About this task:
Repeat every entry word for word. Images do not belong in the copy.
(Beginning of Provided records)
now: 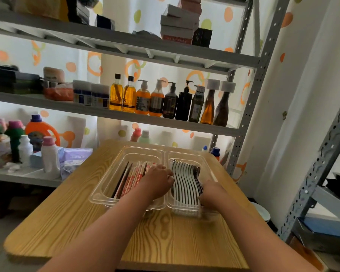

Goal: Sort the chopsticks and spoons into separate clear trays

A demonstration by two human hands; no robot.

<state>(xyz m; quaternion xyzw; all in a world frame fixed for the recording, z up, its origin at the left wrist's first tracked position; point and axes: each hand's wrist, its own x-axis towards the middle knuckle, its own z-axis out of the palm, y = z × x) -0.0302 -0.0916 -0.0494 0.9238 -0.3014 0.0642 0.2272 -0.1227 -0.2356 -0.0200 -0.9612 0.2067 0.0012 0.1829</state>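
Observation:
Two clear trays stand side by side on the wooden table [71, 228]. The left tray [104, 185] holds several chopsticks [129, 180], dark ones and red-and-white wrapped ones, lying lengthwise. The right tray [206, 160] holds a neat row of several metal spoons [184, 179]. My left hand [159, 181] lies over the divide between the trays, its fingers curled against the left edge of the spoon row. My right hand [210, 193] is at the near right end of the row, fingers curled onto the spoon handles.
Behind the table a grey metal shelf rack [126, 116] carries pump bottles [157, 99] and boxes. Detergent bottles [49, 156] and packets stand on a low shelf to the left. Another rack [320, 173] rises at the right.

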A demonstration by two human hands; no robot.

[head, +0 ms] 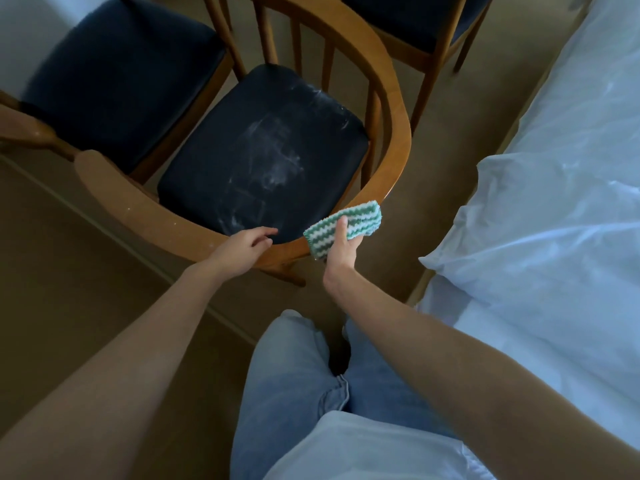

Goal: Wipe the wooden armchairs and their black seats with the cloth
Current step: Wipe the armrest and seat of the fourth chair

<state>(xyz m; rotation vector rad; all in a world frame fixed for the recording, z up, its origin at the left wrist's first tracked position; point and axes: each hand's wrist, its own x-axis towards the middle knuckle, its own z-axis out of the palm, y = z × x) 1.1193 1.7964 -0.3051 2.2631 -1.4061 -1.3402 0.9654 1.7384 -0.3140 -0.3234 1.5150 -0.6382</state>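
Note:
A wooden armchair (394,109) with a curved rail stands in front of me. Its black seat (263,150) carries white dusty smears. My right hand (341,251) grips a folded green-and-white striped cloth (360,221) just beside the rail's near right part. My left hand (244,245) hovers over the near rail with its fingers loosely curled and holds nothing. A second armchair with a dark seat (117,74) stands to the left. A third chair (422,19) stands at the back right.
A bed with white bedding (554,202) runs along the right side, close to the armchair. My legs in light jeans (311,393) fill the lower centre. Beige carpet (69,254) covers the floor on the left.

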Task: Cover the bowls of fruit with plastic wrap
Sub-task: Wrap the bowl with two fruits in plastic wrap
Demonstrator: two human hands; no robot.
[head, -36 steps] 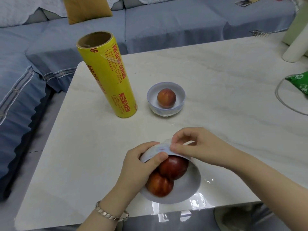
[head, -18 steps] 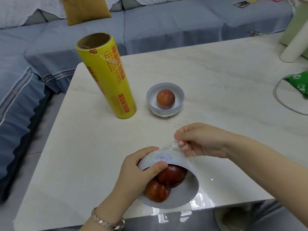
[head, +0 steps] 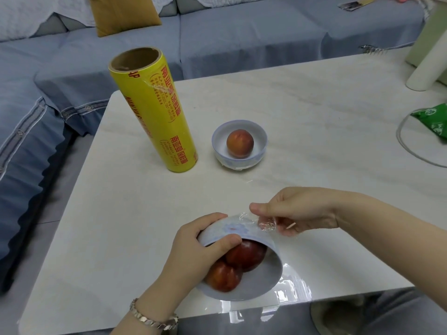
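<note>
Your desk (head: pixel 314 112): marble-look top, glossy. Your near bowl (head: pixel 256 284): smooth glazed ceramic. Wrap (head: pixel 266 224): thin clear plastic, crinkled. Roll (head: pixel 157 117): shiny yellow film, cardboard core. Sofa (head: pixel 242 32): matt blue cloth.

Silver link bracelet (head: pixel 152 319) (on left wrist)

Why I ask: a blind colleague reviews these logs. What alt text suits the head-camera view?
A person's left hand grips a tilted white bowl of two red fruits while the right hand pinches clear plastic wrap by its outer wall. Behind, on a pale table, stand a yellow wrap roll and a second bowl with one fruit.
</note>
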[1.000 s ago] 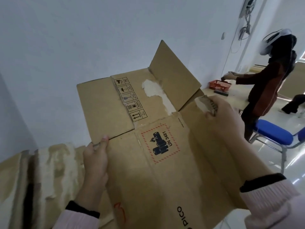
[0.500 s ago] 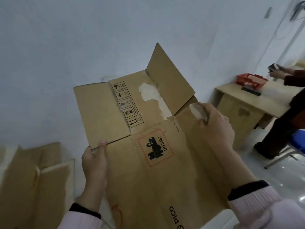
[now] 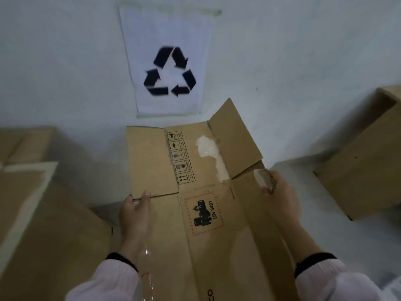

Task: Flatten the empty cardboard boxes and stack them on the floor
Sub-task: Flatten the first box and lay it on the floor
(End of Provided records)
Output below:
now: 

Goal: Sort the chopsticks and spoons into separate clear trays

A demonstration by two human hands; no robot.

<state>(xyz m; quaternion xyzw; all in a world frame fixed for the recording, z up, its origin at the left wrist's first tracked position; point and axes: each hand's wrist, its own x-axis towards the middle knuckle, its own z-axis out of the palm, y = z × x) -0.0302 -0.0916 -0.0494 0.9238 -0.3014 0.0642 0.2272 -0.1227 -0.2356 -0.0200 -0.9612 0.2067 0.0012 0.1829</state>
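Observation:
Two clear trays stand side by side on the wooden table [71, 228]. The left tray [104, 185] holds several chopsticks [129, 180], dark ones and red-and-white wrapped ones, lying lengthwise. The right tray [206, 160] holds a neat row of several metal spoons [184, 179]. My left hand [159, 181] lies over the divide between the trays, its fingers curled against the left edge of the spoon row. My right hand [210, 193] is at the near right end of the row, fingers curled onto the spoon handles.
Behind the table a grey metal shelf rack [126, 116] carries pump bottles [157, 99] and boxes. Detergent bottles [49, 156] and packets stand on a low shelf to the left. Another rack [320, 173] rises at the right.
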
A demonstration by two human hands; no robot.

[head, +0 ms] 

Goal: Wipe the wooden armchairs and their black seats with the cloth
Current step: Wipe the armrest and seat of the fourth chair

<state>(xyz m; rotation vector rad; all in a world frame fixed for the recording, z up, its origin at the left wrist's first tracked position; point and axes: each hand's wrist, its own x-axis towards the middle knuckle, its own z-axis out of the palm, y = z × x) 1.1193 1.7964 -0.3051 2.2631 -1.4061 -1.3402 0.9654 1.7384 -0.3140 -0.3234 1.5150 -0.6382</state>
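Note:
A wooden armchair (394,109) with a curved rail stands in front of me. Its black seat (263,150) carries white dusty smears. My right hand (341,251) grips a folded green-and-white striped cloth (360,221) just beside the rail's near right part. My left hand (244,245) hovers over the near rail with its fingers loosely curled and holds nothing. A second armchair with a dark seat (117,74) stands to the left. A third chair (422,19) stands at the back right.
A bed with white bedding (554,202) runs along the right side, close to the armchair. My legs in light jeans (311,393) fill the lower centre. Beige carpet (69,254) covers the floor on the left.
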
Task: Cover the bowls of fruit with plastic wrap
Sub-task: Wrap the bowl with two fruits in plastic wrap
Demonstrator: two human hands; no robot.
[head, -36 steps] 
[head, -18 steps] 
[head, +0 steps] 
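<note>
Your desk (head: pixel 314 112): marble-look top, glossy. Your near bowl (head: pixel 256 284): smooth glazed ceramic. Wrap (head: pixel 266 224): thin clear plastic, crinkled. Roll (head: pixel 157 117): shiny yellow film, cardboard core. Sofa (head: pixel 242 32): matt blue cloth.

Silver link bracelet (head: pixel 152 319) (on left wrist)

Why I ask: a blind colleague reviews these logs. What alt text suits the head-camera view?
A person's left hand grips a tilted white bowl of two red fruits while the right hand pinches clear plastic wrap by its outer wall. Behind, on a pale table, stand a yellow wrap roll and a second bowl with one fruit.
</note>
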[1.000 s ago] 
[0.500 s ago] 
[now] 

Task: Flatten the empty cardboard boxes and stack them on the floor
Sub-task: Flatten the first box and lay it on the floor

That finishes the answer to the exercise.